J’y ai trouvé, au delà d’une histoire de vie passionnante, reliée à celui qui fut longtemps au firmament des écrivains qui m’ont boulversés, JD. Salinger, auteur de L’Attrape-Cœur, livre que j’offre à mes amies les plus intimes, un esprit féministe bouleversant.
Une vision féministe de la vie qui, même si Joyce Meynard ne le revendique pas, est bien plus que présente dans son témoignage de femme qui se débat dans un monde qu’elle veut apprivoiser avec ses propres armes : l’écriture avant tout et aussi l’indépendance acquise au fil des expériences, les enfants, les amours.
Toutes les jeunes femmes qui atteignent l’âge de la maturité et celles qui n’ont pas pu le faire à ce moment là, devraient lire ce récit de celle qui en 1972, étudiante âgée seulement de 18 ans, voit son témoignage sur sa génération publiée dans le New York Times. Un succès qu’elle a certes provoqué et qui lui vaut surtout d’être repérée par l’auteur énigmatique de l’Attrape-Cœur, JD. Salinger, avec lequel elle vivra une relation aussi brève que destructrice.
Devenue écrivaine, elle revient sur son enfance pleine de non-dits, sur cette relation avec JD. Salinger et sur sa vie de femme puis de mère.
Plus de quarante ans durant, elle explique page après page comment elle a vécu avec le besoin constant de plaire aux autres. Libérée de cette peur qui a guidé son parcours et qu’elle a du, pas à pas apprendre à exorciser, elle se met à nu, dans ce récit poignant de femme plus forte qu’elle ne se l’avoue et qui témoigne en faveur de l’indépendance des femmes de sa génération.

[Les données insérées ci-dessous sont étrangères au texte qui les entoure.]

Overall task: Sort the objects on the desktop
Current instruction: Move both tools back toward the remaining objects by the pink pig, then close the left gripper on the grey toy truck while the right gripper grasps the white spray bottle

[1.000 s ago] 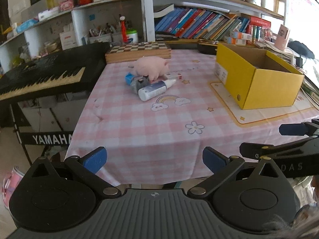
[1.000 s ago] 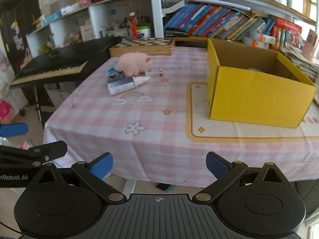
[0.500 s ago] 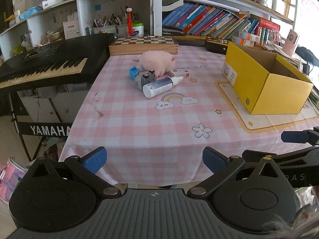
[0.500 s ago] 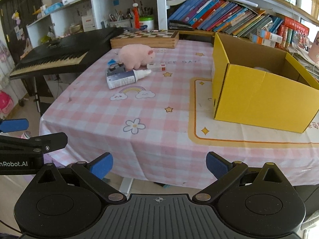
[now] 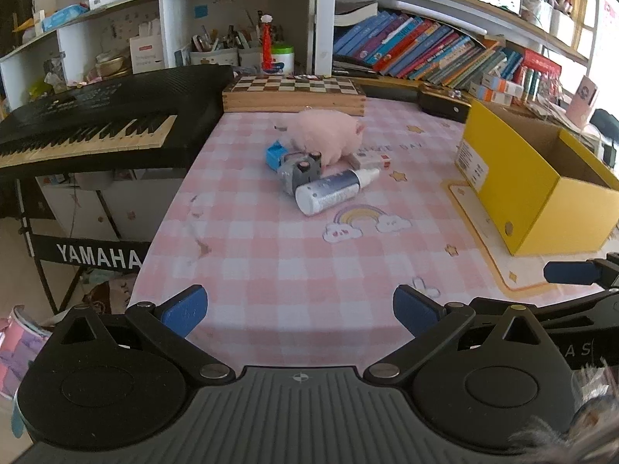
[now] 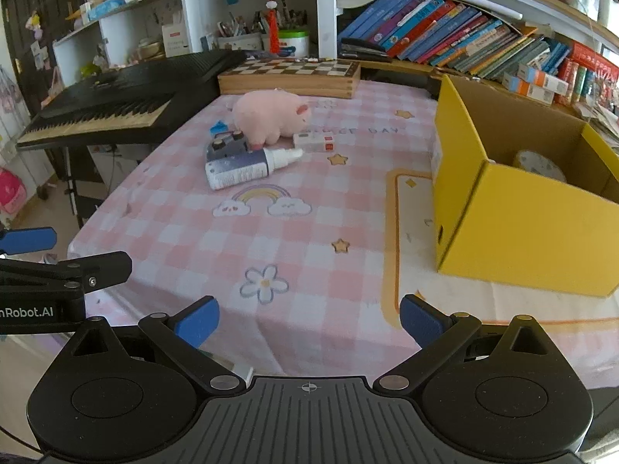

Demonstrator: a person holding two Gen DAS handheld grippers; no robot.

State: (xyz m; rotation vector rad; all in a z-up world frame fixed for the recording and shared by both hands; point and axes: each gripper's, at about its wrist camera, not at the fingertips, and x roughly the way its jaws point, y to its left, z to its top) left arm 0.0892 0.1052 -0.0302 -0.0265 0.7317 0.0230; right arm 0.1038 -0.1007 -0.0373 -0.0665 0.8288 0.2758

Face aux critiques qu’elle a reçu suite à la parution de son livre qui donne une image controversée de JD.Salinger, elle écrit en postface :
« J’espère qu’une intellectuelle féministe étudiera un jour pourquoi, lorsqu’une femme raconte son histoire, elle est si fréquemment tournée en ridicule et jugée comme égocentrique et fondamentalement dénuée d’importance. (Si souvent nos textes traitent de thèmes tels que les relations, le corps, la formation de l’identité sexuelle, donner naissance, fonder un foyer, la mort de ceux qui nous sont chers, l’échec d’un mariage ou l’éducation des enfants.). L’hostilité envers les femmes qui demeure enracinée dans notre culture se mesure à la manière dont une femme écrivain racontant les luttes qui se trouvent au cœur de la vie des femmes se voit si souvent reprocher de donner dans l’affectif, la complaisance et le trivial. Il n’est pas nécessaire d’aller chercher très loin des exemples d’hommes écrivains qui se sont exprimés librement sur leur expérience personnelle sans renoncer en rien à l’égocentrisme et dont on salue le courage et la sincérité fulgurante ».
Sur ces quelques lignes, il ne me reste qu’à vous souhaiter une bonne lecture et un bel été !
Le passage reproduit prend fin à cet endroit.